== Work required ==
Write out again, word for word, the lines below from the line that holds "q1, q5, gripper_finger" through the line that holds "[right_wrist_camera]", omitting pictures.

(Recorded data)

Content starts

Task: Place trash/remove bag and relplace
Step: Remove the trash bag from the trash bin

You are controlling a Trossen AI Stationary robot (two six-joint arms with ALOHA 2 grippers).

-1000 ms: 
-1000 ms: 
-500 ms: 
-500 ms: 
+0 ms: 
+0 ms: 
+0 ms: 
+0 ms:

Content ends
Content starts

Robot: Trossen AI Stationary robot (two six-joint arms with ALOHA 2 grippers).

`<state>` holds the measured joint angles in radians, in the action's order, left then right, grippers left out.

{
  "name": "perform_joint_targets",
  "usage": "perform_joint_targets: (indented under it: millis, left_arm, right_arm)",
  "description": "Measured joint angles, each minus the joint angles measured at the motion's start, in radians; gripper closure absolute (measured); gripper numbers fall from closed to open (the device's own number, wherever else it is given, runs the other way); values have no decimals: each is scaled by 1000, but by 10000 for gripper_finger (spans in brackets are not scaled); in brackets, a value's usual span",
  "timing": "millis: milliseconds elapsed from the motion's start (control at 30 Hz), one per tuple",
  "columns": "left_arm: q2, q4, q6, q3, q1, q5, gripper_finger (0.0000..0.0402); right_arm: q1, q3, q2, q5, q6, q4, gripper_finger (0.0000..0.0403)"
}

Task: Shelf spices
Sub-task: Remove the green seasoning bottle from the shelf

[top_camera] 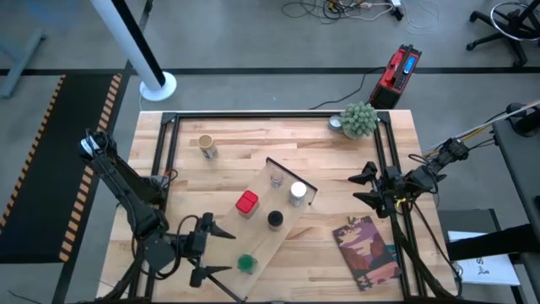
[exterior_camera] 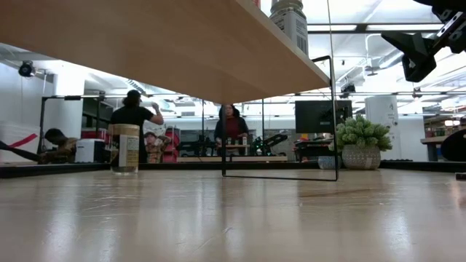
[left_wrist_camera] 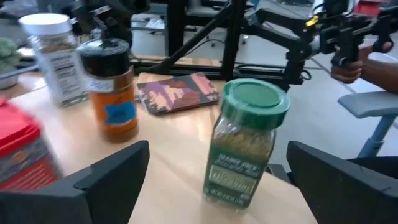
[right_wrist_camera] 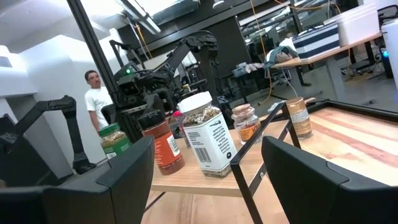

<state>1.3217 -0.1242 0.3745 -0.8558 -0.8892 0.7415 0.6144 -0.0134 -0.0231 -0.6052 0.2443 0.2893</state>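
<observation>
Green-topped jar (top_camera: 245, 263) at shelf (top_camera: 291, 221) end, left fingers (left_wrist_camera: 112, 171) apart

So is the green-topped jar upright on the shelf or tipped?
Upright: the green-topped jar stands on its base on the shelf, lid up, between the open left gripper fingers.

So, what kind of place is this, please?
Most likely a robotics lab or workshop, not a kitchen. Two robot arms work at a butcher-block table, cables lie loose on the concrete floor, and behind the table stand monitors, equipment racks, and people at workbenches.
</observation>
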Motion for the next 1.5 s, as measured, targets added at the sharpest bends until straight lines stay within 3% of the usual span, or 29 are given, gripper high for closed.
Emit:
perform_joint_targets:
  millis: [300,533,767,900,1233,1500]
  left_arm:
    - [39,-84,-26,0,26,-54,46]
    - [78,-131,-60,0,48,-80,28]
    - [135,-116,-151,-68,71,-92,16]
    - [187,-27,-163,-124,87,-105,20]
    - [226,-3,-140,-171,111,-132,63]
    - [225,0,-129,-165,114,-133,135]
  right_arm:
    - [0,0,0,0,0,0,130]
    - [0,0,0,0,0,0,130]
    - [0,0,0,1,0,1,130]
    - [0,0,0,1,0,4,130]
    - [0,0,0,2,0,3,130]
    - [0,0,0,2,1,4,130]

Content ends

== Answer to the exercise ==
  "columns": "left_arm: q2, q4, q6, q3, q1, q5, gripper_finger (0.0000..0.0402); right_arm: q1, q3, q2, q5, q6, q4, gripper_finger (0.0000..0.0403)"
}

Task: Shelf spices
Sub-task: Remove the green seasoning bottle from the shelf

[top_camera] 
[exterior_camera] 
[left_wrist_camera] 
[right_wrist_camera] 

That covers the exercise completely.